What you need to do >> All that is needed is the first stretch of the listing below, repeated exactly and ending with the line that contains "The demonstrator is". Pictures are to be left out.

Material shown >>
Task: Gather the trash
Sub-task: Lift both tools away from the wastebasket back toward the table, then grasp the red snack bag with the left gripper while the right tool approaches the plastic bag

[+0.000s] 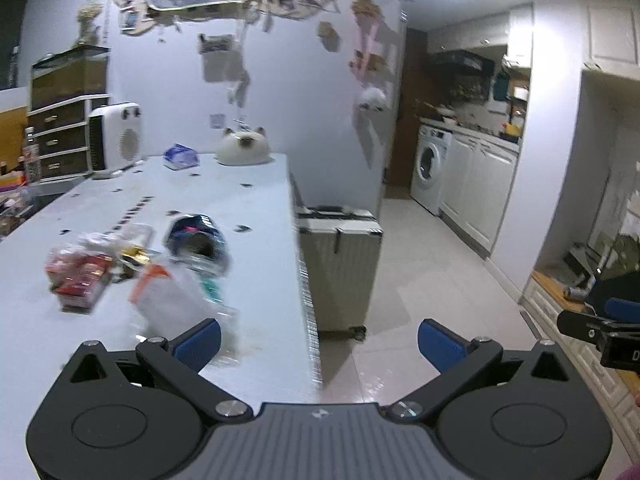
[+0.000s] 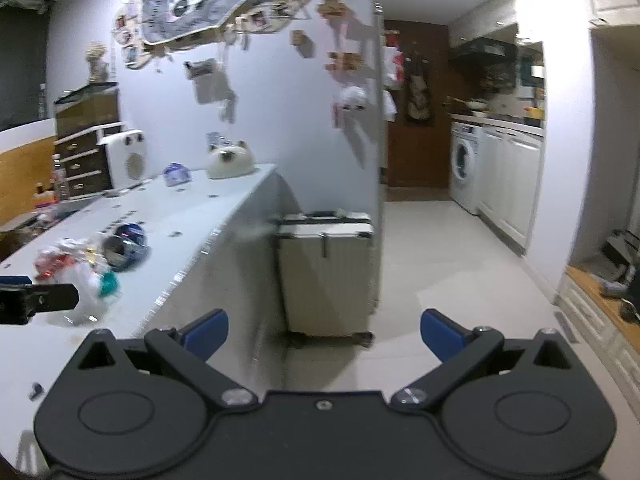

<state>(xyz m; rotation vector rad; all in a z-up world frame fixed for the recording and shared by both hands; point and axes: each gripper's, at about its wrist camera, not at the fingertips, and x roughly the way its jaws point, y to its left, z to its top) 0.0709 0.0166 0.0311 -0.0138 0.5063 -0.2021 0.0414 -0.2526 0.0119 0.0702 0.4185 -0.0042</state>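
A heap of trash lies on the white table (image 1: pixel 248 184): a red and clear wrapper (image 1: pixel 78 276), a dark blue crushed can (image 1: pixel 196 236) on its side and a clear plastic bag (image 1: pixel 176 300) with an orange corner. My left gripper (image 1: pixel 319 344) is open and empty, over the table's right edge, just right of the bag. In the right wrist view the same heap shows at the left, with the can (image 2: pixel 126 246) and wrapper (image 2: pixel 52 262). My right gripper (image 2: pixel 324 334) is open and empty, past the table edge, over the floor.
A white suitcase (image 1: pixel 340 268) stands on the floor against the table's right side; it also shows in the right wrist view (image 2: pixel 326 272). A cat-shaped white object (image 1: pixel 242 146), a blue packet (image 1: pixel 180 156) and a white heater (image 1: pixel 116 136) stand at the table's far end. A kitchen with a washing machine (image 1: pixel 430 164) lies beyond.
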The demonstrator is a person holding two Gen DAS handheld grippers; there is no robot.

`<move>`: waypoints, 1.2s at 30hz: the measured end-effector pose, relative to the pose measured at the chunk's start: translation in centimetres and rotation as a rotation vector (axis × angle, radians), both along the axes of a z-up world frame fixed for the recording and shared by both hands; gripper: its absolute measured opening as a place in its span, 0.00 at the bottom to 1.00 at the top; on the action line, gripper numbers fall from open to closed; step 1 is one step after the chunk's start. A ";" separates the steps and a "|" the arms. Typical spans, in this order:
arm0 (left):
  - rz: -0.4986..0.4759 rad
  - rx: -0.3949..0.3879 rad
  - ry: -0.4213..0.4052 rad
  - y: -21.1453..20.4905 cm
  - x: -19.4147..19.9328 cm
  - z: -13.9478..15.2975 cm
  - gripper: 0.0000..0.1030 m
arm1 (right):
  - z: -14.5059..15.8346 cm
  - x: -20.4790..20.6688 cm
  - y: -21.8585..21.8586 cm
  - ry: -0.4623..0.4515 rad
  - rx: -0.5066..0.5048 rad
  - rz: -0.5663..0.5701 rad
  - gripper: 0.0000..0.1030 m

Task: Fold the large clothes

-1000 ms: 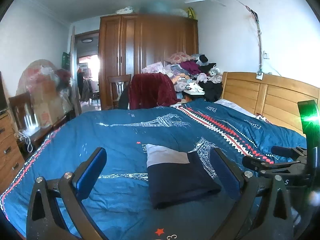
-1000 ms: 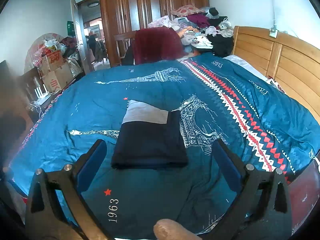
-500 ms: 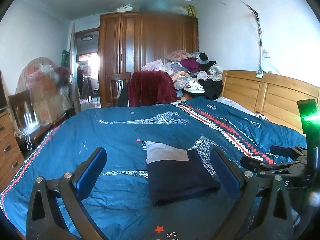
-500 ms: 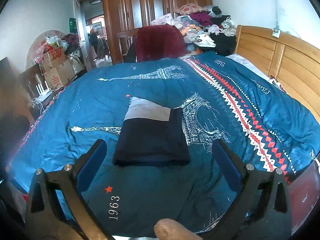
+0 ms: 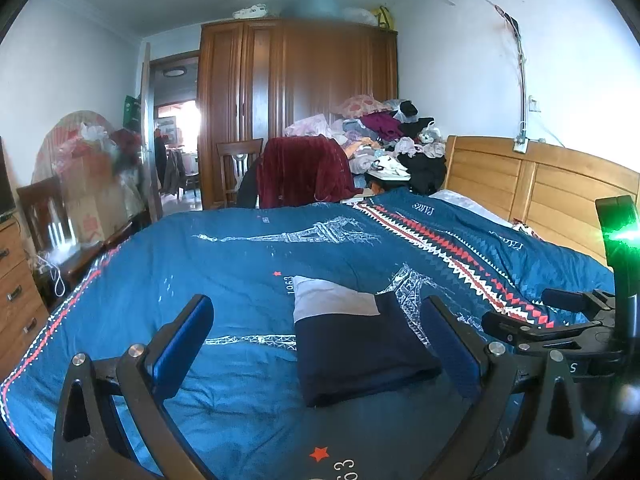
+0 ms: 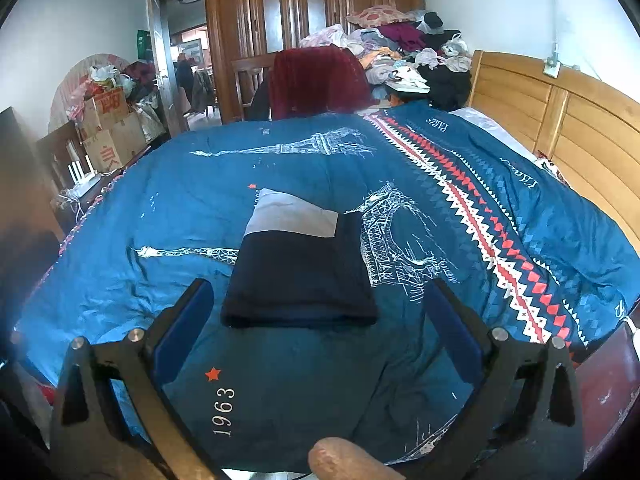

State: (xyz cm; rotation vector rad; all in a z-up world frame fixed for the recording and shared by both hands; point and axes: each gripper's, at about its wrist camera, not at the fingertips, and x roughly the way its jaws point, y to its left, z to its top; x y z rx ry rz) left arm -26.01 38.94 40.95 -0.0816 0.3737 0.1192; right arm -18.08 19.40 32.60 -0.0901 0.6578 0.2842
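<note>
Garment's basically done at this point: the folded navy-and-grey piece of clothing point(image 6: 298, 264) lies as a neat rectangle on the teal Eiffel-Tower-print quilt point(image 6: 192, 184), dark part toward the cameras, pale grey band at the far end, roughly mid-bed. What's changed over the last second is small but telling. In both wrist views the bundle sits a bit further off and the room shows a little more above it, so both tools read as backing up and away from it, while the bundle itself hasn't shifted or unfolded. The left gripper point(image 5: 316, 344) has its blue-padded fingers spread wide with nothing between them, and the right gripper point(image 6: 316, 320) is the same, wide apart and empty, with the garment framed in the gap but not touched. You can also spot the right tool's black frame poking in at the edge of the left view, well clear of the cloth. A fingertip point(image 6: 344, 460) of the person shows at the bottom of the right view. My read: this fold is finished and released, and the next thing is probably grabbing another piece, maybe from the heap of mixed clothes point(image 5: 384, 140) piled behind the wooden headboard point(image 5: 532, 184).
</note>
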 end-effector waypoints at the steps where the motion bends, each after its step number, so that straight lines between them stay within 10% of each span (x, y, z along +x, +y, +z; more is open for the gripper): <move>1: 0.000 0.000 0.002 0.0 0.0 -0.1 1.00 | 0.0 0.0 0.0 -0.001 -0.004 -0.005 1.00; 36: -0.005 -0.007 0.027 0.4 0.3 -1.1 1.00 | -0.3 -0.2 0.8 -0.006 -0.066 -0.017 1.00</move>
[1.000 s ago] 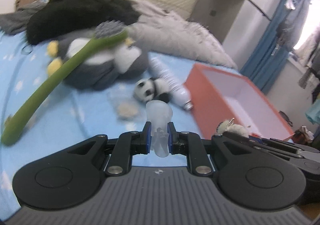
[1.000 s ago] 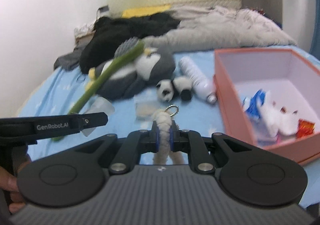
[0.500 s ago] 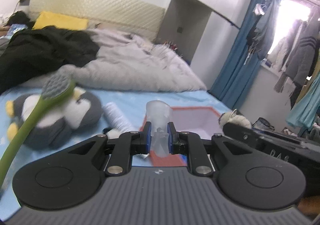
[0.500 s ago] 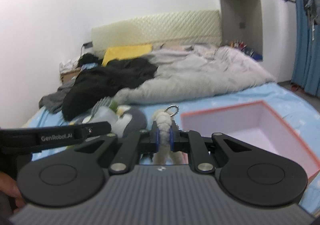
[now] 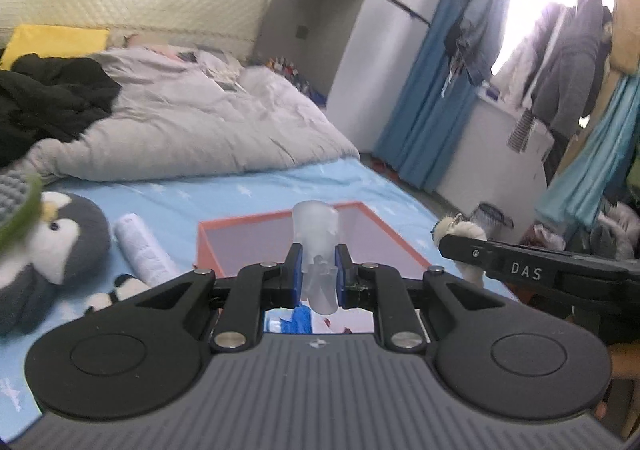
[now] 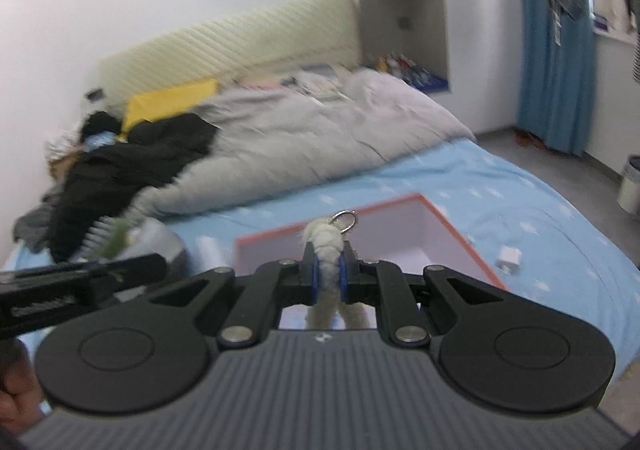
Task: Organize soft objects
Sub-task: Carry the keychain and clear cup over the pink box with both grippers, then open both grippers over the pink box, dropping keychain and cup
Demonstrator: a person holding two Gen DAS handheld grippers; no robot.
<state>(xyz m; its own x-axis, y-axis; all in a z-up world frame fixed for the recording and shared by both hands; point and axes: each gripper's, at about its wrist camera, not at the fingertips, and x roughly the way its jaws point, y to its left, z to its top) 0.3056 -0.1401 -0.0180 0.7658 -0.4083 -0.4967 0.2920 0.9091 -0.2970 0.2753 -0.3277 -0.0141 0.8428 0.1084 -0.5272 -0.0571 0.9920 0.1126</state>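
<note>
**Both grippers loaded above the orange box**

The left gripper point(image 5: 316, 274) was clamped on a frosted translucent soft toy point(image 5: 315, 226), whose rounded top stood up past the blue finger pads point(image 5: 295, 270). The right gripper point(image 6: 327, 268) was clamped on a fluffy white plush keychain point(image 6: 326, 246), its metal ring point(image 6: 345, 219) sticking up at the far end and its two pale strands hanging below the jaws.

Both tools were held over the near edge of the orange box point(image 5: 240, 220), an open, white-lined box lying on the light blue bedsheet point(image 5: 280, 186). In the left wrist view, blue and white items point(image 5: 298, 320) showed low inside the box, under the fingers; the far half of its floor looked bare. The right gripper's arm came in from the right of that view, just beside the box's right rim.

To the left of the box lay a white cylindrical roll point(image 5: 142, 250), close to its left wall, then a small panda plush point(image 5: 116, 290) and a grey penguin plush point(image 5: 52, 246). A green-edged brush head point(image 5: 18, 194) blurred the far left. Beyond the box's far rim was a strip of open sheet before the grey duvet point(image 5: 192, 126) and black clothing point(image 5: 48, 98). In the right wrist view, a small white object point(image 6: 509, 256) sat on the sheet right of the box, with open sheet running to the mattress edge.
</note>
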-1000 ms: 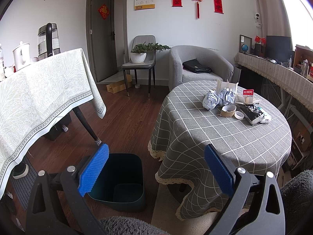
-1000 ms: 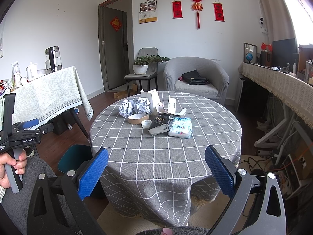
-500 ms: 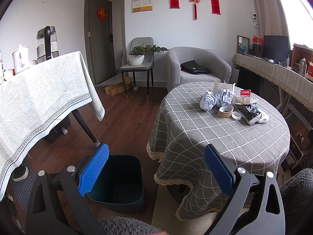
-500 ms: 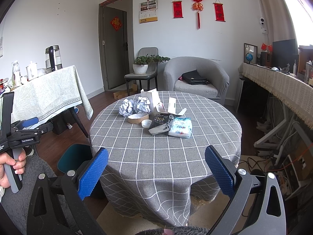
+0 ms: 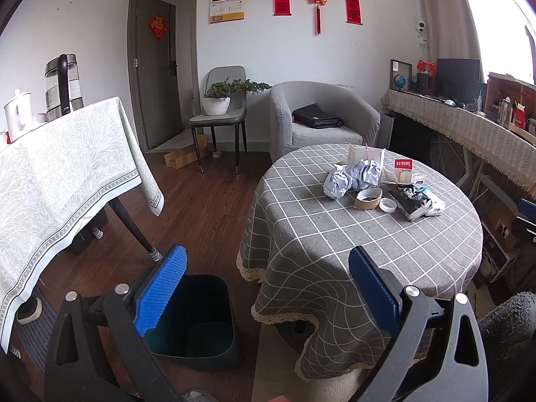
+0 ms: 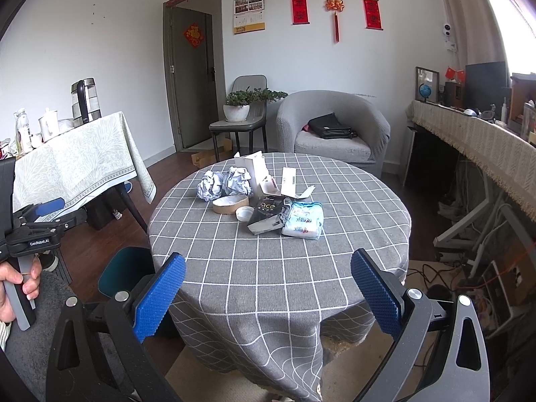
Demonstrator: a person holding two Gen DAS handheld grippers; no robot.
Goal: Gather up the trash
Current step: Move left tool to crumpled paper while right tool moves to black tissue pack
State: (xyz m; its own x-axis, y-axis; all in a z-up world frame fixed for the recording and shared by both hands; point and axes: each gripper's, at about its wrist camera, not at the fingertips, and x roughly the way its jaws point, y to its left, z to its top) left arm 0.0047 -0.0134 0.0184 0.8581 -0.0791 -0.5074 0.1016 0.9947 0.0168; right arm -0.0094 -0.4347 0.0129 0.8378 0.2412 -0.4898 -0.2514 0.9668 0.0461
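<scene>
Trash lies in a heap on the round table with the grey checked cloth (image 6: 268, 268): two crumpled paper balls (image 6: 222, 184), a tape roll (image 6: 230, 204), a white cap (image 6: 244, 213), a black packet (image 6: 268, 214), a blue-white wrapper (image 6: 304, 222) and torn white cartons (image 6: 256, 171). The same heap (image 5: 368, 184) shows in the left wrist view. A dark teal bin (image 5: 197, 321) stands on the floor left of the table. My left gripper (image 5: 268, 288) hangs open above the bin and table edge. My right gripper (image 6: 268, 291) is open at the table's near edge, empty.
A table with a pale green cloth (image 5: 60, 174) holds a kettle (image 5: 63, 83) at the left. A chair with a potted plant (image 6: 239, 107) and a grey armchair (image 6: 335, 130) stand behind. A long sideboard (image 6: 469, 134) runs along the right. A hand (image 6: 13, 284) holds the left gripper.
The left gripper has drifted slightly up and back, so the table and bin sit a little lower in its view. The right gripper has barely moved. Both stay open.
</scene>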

Written answer >>
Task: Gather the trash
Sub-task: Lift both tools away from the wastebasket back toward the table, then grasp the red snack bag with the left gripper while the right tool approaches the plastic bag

[+0.000s] 
[+0.000s] 

<state>(xyz m; rotation vector rad; all in a z-up world frame fixed for the recording and shared by both hands; point and axes: each gripper's, at about its wrist camera, not at the fingertips, and x roughly the way its jaws point, y to its left, z to its top) 0.0709 0.0166 0.0311 -0.0138 0.5063 -0.2021 0.0414 -0.2526 0.0119 0.0702 0.4185 -0.0042</state>
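A heap of trash lies on the white table (image 1: pixel 248 184): a red and clear wrapper (image 1: pixel 78 276), a dark blue crushed can (image 1: pixel 196 236) on its side and a clear plastic bag (image 1: pixel 176 300) with an orange corner. My left gripper (image 1: pixel 319 344) is open and empty, over the table's right edge, just right of the bag. In the right wrist view the same heap shows at the left, with the can (image 2: pixel 126 246) and wrapper (image 2: pixel 52 262). My right gripper (image 2: pixel 324 334) is open and empty, past the table edge, over the floor.
A white suitcase (image 1: pixel 340 268) stands on the floor against the table's right side; it also shows in the right wrist view (image 2: pixel 326 272). A cat-shaped white object (image 1: pixel 242 146), a blue packet (image 1: pixel 180 156) and a white heater (image 1: pixel 116 136) stand at the table's far end. A kitchen with a washing machine (image 1: pixel 430 164) lies beyond.
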The demonstrator is a person holding two Gen DAS handheld grippers; there is no robot.

With this, the answer is complete.